__EXERCISE GOAL__:
With the records below as your source, retype each line exactly from the top down to the line that contains "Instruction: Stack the", and include that line.

__DATASET EXCERPTS__:
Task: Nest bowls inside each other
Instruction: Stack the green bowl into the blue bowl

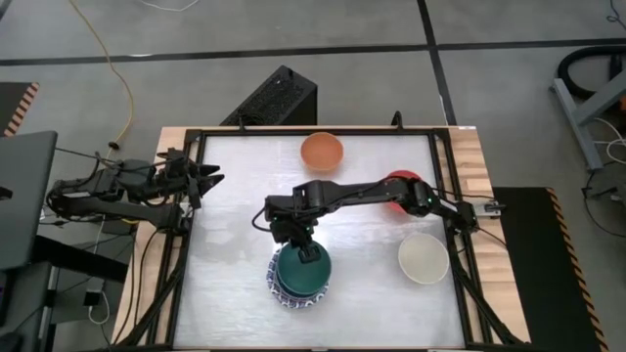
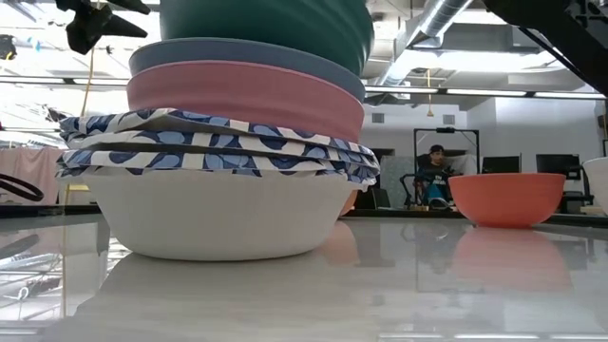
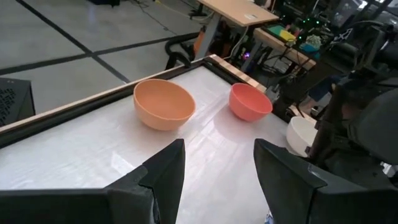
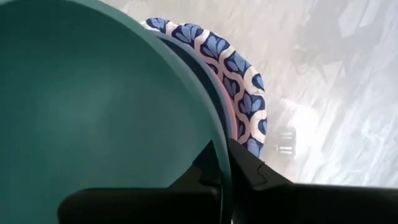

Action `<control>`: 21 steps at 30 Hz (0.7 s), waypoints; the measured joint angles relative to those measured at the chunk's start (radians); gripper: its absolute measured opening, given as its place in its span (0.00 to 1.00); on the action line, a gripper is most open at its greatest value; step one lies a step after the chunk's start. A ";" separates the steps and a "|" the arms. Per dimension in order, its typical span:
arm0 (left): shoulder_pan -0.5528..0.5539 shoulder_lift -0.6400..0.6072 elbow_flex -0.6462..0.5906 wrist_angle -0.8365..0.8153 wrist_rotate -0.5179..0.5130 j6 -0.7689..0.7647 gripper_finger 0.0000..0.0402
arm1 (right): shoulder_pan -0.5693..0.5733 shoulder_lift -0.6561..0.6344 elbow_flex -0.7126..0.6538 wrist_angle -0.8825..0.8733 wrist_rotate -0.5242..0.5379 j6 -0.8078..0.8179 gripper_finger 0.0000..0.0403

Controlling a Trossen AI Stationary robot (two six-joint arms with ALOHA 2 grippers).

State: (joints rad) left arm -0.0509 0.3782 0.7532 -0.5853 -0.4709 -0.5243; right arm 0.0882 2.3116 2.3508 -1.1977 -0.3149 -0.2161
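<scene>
Teal bowl [image 1: 302, 274] upright atop stack [image 2: 223, 180]

From here I see even, bright overhead light. The worktop [image 1: 245, 215] glares pale, and in the low view it mirrors the bowl stack [image 2: 228, 142]. Ceiling lights wash out that view's background. My right wrist view is soft on the teal bowl [image 4: 93, 93].

Two dark jointed arms, black angular claws [image 3: 214, 180], trailing cables
</scene>
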 joint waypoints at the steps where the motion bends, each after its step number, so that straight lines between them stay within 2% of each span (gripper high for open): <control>1: 0.000 0.000 0.000 0.000 0.000 0.000 0.45 | 0.001 0.000 0.000 0.001 0.000 0.000 0.08; 13: 0.000 0.000 0.000 0.000 0.001 -0.002 0.45 | 0.001 0.000 0.000 -0.025 -0.017 0.005 0.20; 21: 0.000 0.000 0.000 0.000 0.002 -0.003 0.45 | 0.001 0.000 0.000 -0.025 -0.053 0.005 0.35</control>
State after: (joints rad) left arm -0.0509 0.3782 0.7532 -0.5854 -0.4690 -0.5270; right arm 0.0891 2.3116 2.3505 -1.2227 -0.3676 -0.2106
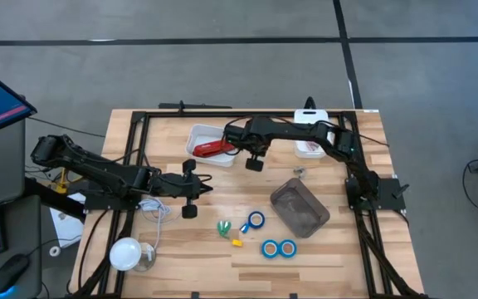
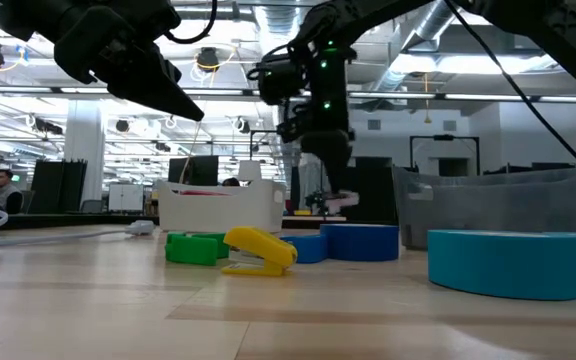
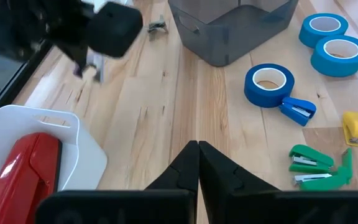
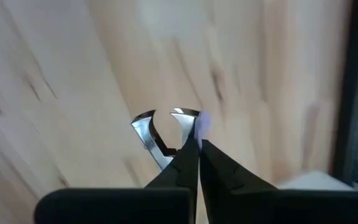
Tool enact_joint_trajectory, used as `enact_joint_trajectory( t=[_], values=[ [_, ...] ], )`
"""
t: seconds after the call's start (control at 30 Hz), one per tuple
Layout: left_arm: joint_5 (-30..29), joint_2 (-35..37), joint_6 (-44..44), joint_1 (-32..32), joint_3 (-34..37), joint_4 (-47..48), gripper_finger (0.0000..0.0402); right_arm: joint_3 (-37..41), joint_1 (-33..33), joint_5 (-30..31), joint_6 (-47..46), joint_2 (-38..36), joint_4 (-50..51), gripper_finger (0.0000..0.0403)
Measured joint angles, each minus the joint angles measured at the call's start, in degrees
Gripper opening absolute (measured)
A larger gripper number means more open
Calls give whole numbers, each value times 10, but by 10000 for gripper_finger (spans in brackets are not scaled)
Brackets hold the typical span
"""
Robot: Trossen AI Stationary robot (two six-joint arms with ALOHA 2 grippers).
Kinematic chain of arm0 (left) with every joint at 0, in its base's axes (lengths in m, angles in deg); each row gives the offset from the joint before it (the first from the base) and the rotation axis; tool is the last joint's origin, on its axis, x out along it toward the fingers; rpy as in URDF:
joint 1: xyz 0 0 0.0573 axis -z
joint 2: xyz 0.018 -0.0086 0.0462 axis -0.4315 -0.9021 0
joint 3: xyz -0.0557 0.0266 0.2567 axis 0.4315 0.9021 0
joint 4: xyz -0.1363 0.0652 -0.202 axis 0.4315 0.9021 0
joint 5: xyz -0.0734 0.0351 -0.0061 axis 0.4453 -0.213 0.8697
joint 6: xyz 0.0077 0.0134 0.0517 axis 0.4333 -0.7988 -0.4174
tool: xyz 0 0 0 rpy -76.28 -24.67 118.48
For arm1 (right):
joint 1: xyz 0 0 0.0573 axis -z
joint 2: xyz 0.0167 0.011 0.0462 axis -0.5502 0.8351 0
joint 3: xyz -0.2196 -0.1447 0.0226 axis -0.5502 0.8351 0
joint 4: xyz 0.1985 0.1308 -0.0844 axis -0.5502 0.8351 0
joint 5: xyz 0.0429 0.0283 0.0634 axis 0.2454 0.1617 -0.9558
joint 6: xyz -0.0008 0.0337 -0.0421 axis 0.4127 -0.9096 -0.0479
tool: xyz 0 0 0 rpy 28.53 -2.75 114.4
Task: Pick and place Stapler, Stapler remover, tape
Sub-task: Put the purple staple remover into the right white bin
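- nearest the front edge, two rolls of the tape (image 1: 270, 247) side by side and touching, right of centre
- just behind them to the left, a small yellow piece (image 1: 236, 242), then green pieces (image 1: 223, 226), a small blue stapler (image 3: 298, 109) and a third blue roll (image 1: 256, 220) just beside it
- right of that roll, a grey bin (image 1: 301, 206) lying at an angle
- left of centre, left gripper (image 3: 197, 155) with fingers pressed together, empty, aimed to the right over bare wood
- farther back, right gripper (image 4: 196, 149) hanging above the table, clamped on the stapler remover (image 4: 151, 134), metal claws sticking out past the fingertips
- just behind and left of it, the stapler (image 1: 212, 149), red, lying in a white tray (image 1: 199, 133)
- far right, a second white tray (image 1: 312, 124)
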Motion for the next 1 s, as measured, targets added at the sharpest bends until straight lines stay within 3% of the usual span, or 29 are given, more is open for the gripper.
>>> enact_joint_trajectory(
  t=[0.5,0.77,1.0],
  values=[
    [0,0,4,0,0,0,2,64,67,76,-58,-207,32,0],
    [0,0,4,0,0,0,2,203,124,74,-100,-302,6,0],
    [0,0,4,0,0,0,2,339,167,47,-101,-329,-71,0]
  ],
)
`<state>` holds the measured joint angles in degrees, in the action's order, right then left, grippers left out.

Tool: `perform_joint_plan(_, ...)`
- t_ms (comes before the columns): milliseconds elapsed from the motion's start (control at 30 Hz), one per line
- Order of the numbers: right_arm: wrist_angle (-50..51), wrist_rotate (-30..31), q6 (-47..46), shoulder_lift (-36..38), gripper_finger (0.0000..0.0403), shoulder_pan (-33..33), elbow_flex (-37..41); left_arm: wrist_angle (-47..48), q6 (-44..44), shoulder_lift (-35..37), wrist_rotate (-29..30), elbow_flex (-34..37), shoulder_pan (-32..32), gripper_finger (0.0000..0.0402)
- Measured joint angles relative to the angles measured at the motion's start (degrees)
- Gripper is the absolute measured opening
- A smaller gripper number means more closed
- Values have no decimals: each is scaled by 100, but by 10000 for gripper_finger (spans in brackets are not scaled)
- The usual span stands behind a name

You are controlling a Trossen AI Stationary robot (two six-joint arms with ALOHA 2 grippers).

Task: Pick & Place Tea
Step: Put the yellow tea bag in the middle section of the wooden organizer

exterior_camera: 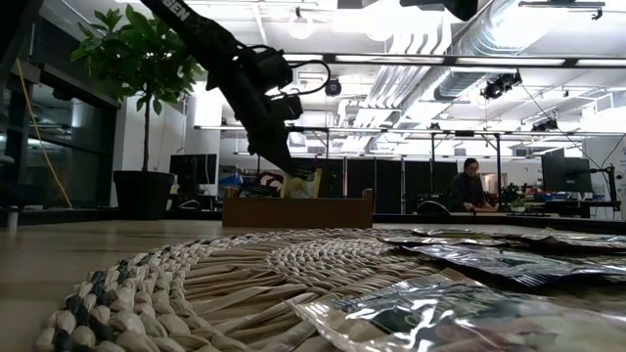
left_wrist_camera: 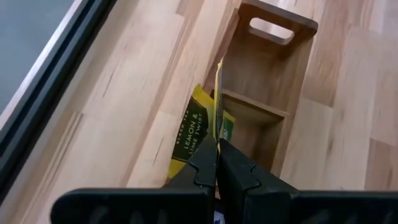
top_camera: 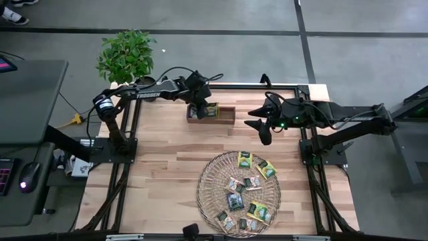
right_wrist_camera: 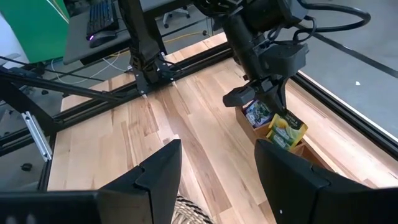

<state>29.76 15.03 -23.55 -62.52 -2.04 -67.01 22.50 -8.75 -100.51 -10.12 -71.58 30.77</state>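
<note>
Left pincer (left_wrist_camera: pixel 217 163) pinches flat yellow sachet (left_wrist_camera: pixel 218 99) over wooden box (left_wrist_camera: pixel 273 74).

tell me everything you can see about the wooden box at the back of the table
The wooden box is a long, low, open-topped tray of light brown wood, lying flat near the table's far edge, away from the woven tray. An inner divider splits it into compartments, and one end wall has a slot handle cut through it. The compartment at the left arm's end holds tea sachets standing on edge, a yellow lemon one among them. The left claw hangs over that compartment, shut on a yellow sachet held edge-up. The other compartments look empty.
</note>
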Motion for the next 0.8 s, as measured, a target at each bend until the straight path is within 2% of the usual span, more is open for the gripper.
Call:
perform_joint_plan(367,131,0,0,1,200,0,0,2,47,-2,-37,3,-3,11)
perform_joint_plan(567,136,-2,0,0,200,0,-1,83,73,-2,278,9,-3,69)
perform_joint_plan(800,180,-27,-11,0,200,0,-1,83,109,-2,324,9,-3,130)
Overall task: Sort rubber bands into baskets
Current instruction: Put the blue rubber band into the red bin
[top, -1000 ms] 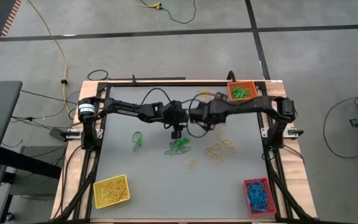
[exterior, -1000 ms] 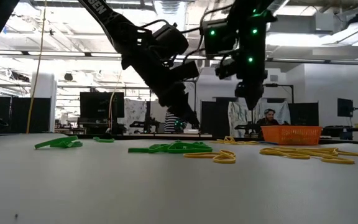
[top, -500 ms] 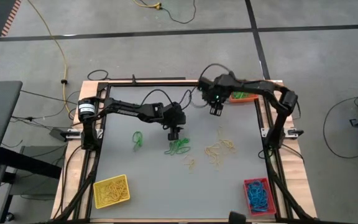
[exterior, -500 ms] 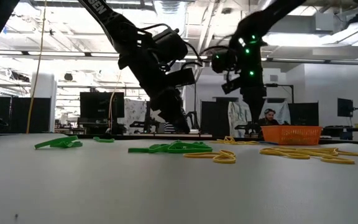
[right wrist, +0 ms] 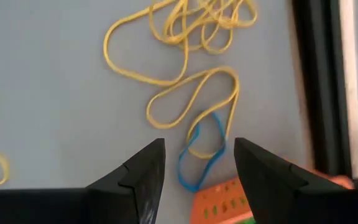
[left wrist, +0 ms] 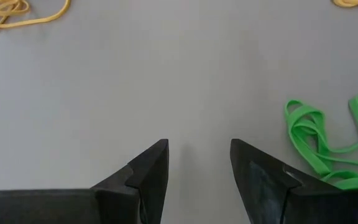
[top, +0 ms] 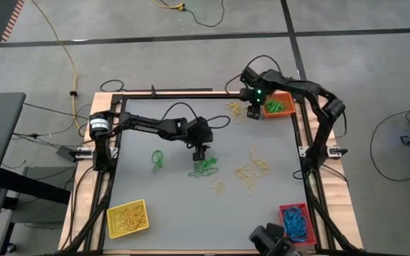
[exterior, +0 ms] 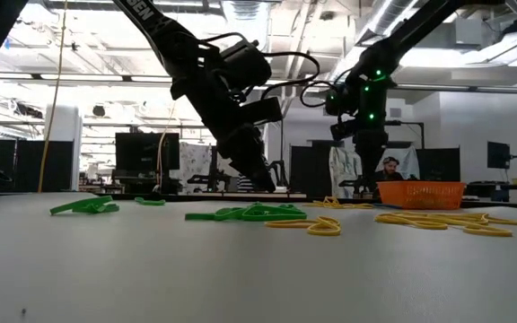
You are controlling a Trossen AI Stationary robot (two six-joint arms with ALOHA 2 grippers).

__THE ANSWER__:
Task: Nest bowls inside each other
Instruction: Stack the green bowl into the blue bowl

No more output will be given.